» ABOUT THIS TASK: An exact reprint of the listing is required, with no pictures included.

» AVAILABLE DATA:
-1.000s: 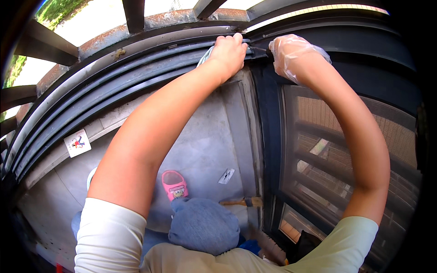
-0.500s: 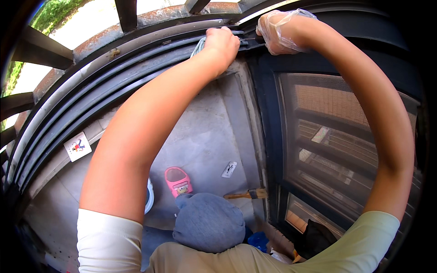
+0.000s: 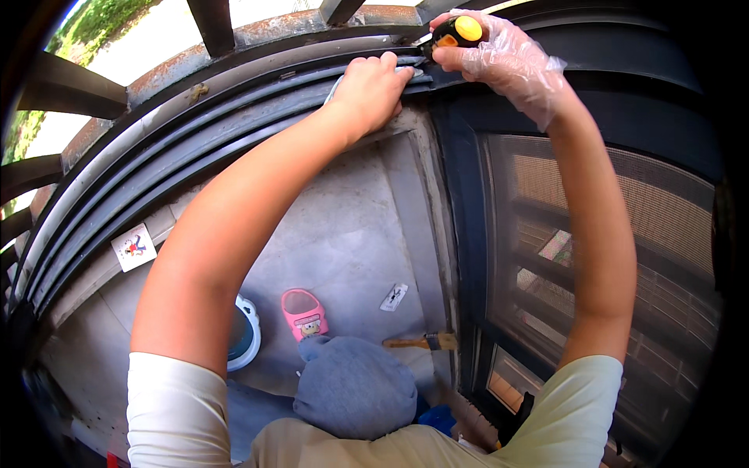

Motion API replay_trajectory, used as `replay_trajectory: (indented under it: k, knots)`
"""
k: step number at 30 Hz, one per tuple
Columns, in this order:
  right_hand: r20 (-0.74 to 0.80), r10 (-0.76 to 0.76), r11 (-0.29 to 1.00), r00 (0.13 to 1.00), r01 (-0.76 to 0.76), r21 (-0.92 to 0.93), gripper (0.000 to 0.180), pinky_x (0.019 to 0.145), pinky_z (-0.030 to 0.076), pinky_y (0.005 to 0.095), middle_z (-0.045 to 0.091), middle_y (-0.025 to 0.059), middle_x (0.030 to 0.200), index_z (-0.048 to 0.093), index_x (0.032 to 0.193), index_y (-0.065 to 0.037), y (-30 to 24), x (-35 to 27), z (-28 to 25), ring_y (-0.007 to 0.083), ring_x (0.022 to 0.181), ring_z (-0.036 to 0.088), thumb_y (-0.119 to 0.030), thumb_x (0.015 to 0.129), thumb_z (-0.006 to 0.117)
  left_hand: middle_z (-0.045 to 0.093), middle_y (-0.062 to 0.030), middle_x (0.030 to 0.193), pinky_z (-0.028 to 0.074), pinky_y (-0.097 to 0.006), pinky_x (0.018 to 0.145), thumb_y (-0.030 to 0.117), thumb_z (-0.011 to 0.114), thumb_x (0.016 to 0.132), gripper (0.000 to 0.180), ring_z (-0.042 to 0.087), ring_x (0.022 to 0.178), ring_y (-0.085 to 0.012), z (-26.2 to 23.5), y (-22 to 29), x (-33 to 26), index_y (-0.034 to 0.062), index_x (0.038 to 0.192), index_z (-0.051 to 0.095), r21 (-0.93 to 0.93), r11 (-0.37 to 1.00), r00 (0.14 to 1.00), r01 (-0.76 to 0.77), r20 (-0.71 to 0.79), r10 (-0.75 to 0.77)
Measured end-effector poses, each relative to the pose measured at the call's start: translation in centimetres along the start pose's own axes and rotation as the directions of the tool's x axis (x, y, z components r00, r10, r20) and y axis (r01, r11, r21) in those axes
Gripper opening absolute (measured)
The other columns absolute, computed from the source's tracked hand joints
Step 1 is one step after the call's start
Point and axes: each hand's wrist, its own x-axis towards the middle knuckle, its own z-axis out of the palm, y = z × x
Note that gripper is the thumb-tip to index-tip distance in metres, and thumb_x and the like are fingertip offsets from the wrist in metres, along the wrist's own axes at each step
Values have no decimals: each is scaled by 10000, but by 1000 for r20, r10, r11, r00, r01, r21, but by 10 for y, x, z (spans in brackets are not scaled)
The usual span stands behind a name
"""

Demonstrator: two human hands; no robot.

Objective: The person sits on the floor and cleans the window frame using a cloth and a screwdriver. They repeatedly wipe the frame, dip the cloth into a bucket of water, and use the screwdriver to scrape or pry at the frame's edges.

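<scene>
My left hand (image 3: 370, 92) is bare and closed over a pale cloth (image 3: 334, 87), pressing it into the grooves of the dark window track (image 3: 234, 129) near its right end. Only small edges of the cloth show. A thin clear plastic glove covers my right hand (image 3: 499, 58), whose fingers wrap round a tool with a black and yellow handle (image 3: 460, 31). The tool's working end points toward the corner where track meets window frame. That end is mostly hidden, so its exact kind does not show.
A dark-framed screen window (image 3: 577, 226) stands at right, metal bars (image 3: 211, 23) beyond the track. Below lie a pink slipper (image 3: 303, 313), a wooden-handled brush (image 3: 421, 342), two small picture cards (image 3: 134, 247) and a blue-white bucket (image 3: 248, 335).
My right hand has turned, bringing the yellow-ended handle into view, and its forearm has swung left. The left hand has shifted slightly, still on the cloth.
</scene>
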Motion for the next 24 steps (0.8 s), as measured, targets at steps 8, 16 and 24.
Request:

» OUTPUT:
-1.000s: 
-0.500s: 
+0.000s: 

Motion API replay_trajectory, used as `replay_trajectory: (indented under it: k, knots)`
"""
k: step number at 30 Hz, one per tuple
Columns, in this order:
  right_hand: r20 (-0.74 to 0.80), r10 (-0.76 to 0.76), r11 (-0.29 to 1.00), r00 (0.13 to 1.00), r01 (-0.76 to 0.76), r21 (-0.92 to 0.93), gripper (0.000 to 0.180), pinky_x (0.019 to 0.145), pinky_z (-0.030 to 0.076), pinky_y (0.005 to 0.095), middle_z (-0.045 to 0.091), middle_y (-0.025 to 0.059), middle_x (0.030 to 0.200), index_z (-0.048 to 0.093), index_x (0.032 to 0.193), index_y (-0.065 to 0.037), y (-30 to 24), x (-35 to 27), z (-28 to 25), ring_y (-0.007 to 0.083), ring_x (0.022 to 0.181), ring_z (-0.036 to 0.088), thumb_y (-0.119 to 0.030), thumb_x (0.015 to 0.129), thumb_z (-0.006 to 0.117)
  left_hand: middle_z (-0.045 to 0.093), middle_y (-0.062 to 0.030), middle_x (0.030 to 0.193), pinky_z (-0.028 to 0.074), pinky_y (-0.097 to 0.006), pinky_x (0.018 to 0.145), thumb_y (-0.030 to 0.117), thumb_z (-0.011 to 0.114), thumb_x (0.016 to 0.132), gripper (0.000 to 0.180), ring_z (-0.042 to 0.087), ring_x (0.022 to 0.178), ring_y (-0.085 to 0.012), z (-26.2 to 23.5), y (-22 to 29), x (-33 to 26), index_y (-0.034 to 0.062), index_x (0.038 to 0.192), index_z (-0.051 to 0.095), r21 (-0.93 to 0.93), r11 (-0.37 to 1.00), r00 (0.14 to 1.00), r01 (-0.76 to 0.77), r20 (-0.71 to 0.79), r10 (-0.75 to 0.77)
Measured end-effector poses, each relative to the pose measured at the call's start: translation in centimetres along the start pose's own axes and rotation as the directions of the tool's x axis (x, y, z components r00, r10, r20) and y axis (r01, r11, r21) in those axes
Gripper opening absolute (measured)
The other columns absolute, computed from the source's tracked hand joints
Step 1 is one step after the call's start
Point and axes: each hand's wrist, its own x-axis towards the middle knuckle, its own z-axis out of the palm, y = z × x
Note that gripper is the thumb-tip to index-tip distance in metres, and thumb_x and the like are fingertip offsets from the wrist in metres, along the wrist's own axes at each step
Values have no decimals: each is scaled by 10000, but by 1000 for r20, r10, r11, r00, r01, r21, but by 10 for y, x, z (spans in brackets are not scaled)
The usual span stands behind a name
"""

Demonstrator: two human hands; no robot.

Objective: The person sits on the floor and cleans the window frame using a cloth and a screwdriver. They repeatedly wipe the frame, dip the cloth into a bucket of water, and use the screwdriver to scrape or pry at the frame's edges.

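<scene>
My left hand (image 3: 370, 92) is bare and closed over a pale cloth (image 3: 334, 87), pressing it into the grooves of the dark window track (image 3: 234, 129) near its right end. Only small edges of the cloth show. A thin clear plastic glove covers my right hand (image 3: 499, 58), whose fingers wrap round a tool with a black and yellow handle (image 3: 460, 31). The tool's working end points toward the corner where track meets window frame. That end is mostly hidden, so its exact kind does not show.
A dark-framed screen window (image 3: 577, 226) stands at right, metal bars (image 3: 211, 23) beyond the track. Below lie a pink slipper (image 3: 303, 313), a wooden-handled brush (image 3: 421, 342), two small picture cards (image 3: 134, 247) and a blue-white bucket (image 3: 248, 335).
My right hand has turned, bringing the yellow-ended handle into view, and its forearm has swung left. The left hand has shifted slightly, still on the cloth.
</scene>
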Motion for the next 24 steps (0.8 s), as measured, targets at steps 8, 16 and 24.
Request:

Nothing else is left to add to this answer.